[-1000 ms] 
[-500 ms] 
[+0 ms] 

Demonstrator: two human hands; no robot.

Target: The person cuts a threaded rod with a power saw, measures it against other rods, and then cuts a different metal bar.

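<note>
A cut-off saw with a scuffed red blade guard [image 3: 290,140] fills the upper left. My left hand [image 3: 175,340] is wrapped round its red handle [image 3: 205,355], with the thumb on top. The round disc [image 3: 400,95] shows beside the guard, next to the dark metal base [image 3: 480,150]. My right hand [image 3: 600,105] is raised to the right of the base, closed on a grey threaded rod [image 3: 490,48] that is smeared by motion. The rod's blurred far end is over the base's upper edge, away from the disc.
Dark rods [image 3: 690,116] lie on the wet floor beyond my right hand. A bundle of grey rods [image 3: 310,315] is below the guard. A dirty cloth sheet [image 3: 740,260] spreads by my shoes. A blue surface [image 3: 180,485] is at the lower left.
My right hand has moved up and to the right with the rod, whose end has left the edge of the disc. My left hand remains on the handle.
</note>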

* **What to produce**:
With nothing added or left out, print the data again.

* **Answer to the problem**:
[-1000 ms] 
[-500 ms] 
[+0 ms] 

Demonstrator: two human hands; no robot.

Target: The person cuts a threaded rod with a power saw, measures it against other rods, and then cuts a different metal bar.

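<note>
A cut-off saw with a scuffed red blade guard [image 3: 290,140] fills the upper left. My left hand [image 3: 175,340] is wrapped round its red handle [image 3: 205,355], with the thumb on top. The round disc [image 3: 400,95] shows beside the guard, next to the dark metal base [image 3: 480,150]. My right hand [image 3: 600,105] is raised to the right of the base, closed on a grey threaded rod [image 3: 490,48] that is smeared by motion. The rod's blurred far end is over the base's upper edge, away from the disc.
Dark rods [image 3: 690,116] lie on the wet floor beyond my right hand. A bundle of grey rods [image 3: 310,315] is below the guard. A dirty cloth sheet [image 3: 740,260] spreads by my shoes. A blue surface [image 3: 180,485] is at the lower left.
My right hand has moved up and to the right with the rod, whose end has left the edge of the disc. My left hand remains on the handle.
</note>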

The exercise is now done.